## TRY IT
In the records that follow, find the line containing "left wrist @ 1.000" and the line containing "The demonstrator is", then transcribe both and every line between them exactly, omitting pictures.

## Source data

>>>

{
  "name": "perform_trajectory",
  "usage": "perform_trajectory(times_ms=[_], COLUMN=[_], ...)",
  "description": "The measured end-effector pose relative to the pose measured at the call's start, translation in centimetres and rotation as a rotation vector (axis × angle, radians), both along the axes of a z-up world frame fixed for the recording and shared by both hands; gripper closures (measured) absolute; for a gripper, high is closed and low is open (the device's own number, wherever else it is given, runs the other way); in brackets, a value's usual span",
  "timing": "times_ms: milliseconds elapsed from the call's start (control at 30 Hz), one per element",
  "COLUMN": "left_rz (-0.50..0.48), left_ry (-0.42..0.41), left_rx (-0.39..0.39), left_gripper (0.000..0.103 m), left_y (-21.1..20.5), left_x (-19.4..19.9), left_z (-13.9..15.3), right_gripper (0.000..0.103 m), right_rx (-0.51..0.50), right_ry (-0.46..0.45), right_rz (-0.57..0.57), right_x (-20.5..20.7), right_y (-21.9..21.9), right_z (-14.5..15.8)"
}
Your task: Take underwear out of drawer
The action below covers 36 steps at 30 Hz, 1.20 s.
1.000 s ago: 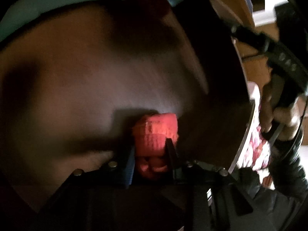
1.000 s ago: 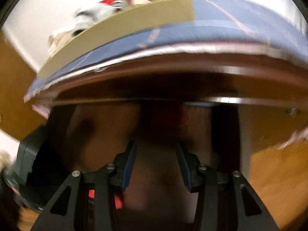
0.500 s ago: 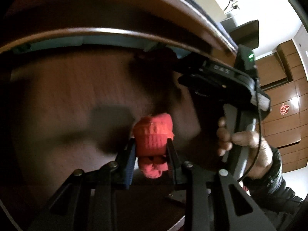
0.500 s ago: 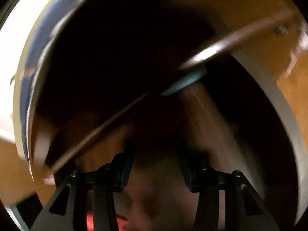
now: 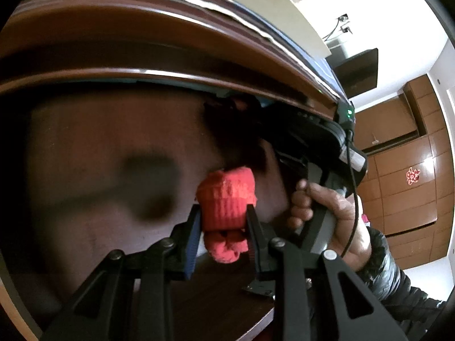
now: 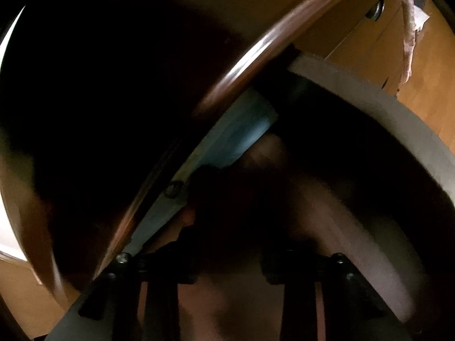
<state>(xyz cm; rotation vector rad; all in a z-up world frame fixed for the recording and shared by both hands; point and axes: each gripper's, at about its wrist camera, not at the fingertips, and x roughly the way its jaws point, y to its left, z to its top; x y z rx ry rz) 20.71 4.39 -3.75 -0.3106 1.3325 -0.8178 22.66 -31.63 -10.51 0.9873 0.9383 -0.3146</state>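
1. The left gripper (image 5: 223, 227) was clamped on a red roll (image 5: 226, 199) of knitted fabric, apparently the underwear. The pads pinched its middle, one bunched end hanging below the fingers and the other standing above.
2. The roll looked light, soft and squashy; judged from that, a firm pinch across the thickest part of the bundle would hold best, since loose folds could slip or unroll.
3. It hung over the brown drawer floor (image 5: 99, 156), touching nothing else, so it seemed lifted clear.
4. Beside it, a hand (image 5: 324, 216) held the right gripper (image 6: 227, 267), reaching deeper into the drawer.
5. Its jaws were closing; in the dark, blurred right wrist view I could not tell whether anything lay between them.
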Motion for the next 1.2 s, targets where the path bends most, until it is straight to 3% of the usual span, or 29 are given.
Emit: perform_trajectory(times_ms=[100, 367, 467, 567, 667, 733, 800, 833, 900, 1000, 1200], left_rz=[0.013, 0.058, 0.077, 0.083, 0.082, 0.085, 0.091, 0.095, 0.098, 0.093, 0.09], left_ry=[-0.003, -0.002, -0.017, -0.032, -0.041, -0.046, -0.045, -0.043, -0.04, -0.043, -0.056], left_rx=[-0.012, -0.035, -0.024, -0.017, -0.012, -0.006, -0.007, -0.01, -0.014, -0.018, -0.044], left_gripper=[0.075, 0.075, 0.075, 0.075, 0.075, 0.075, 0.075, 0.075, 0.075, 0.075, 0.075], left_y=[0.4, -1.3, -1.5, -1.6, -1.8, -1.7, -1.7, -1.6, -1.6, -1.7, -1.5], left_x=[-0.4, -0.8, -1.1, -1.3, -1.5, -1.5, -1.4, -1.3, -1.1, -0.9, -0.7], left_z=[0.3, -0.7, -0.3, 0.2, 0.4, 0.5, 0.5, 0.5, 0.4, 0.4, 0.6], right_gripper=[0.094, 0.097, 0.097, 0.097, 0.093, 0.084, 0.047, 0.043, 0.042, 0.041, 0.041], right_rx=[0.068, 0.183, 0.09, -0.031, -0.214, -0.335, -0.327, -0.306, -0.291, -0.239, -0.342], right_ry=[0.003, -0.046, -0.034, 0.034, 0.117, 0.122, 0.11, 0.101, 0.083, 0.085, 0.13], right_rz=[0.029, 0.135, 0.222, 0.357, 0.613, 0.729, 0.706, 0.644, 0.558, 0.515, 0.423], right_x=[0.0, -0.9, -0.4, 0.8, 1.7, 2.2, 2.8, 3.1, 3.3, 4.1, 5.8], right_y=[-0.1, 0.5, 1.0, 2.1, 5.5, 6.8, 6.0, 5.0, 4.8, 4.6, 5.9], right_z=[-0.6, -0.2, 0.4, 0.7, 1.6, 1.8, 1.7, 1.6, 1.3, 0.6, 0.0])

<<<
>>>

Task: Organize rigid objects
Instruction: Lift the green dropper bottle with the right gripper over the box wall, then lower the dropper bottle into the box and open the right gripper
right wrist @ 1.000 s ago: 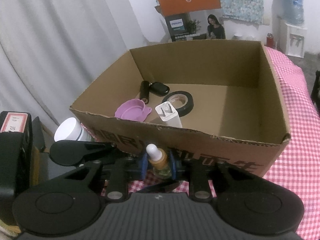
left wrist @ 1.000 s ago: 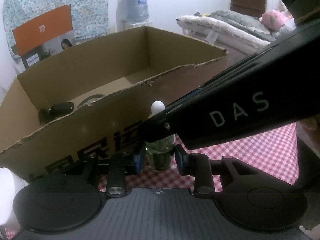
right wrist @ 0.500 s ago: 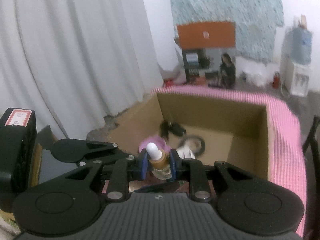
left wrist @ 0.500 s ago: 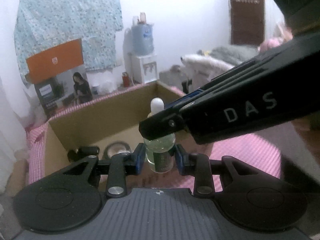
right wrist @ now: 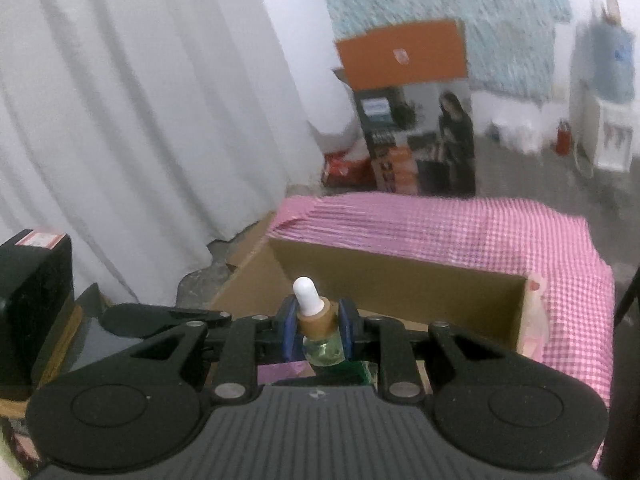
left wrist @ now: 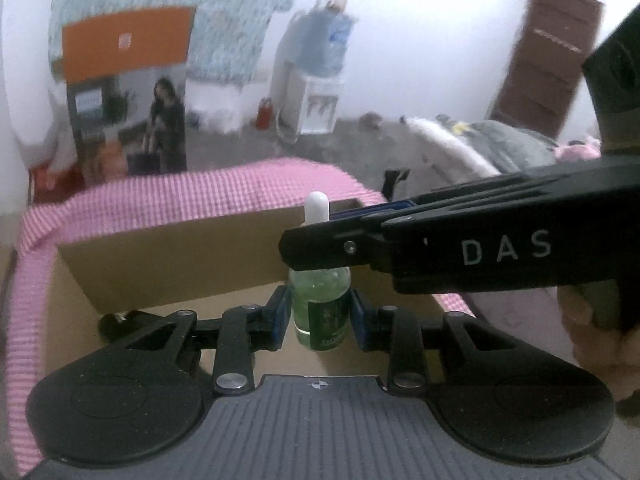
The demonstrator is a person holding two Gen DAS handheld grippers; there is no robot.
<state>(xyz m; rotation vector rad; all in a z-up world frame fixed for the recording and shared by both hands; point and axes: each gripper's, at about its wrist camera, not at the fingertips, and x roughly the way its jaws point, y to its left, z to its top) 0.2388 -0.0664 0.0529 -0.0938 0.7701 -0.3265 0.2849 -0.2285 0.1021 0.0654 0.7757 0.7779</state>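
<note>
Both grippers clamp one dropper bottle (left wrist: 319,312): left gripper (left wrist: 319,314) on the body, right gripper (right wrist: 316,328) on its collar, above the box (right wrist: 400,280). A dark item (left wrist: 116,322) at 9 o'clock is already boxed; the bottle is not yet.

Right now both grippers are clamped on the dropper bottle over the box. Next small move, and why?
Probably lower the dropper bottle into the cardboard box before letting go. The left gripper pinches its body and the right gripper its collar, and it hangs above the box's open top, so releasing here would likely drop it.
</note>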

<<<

## RESULT
left wrist @ 1.000 s ago: 
right wrist @ 0.500 s ago: 
left wrist @ 0.500 s ago: 
right wrist @ now: 
left wrist @ now: 
The demonstrator is a person holding two Gen DAS handheld grippers; there is no robot.

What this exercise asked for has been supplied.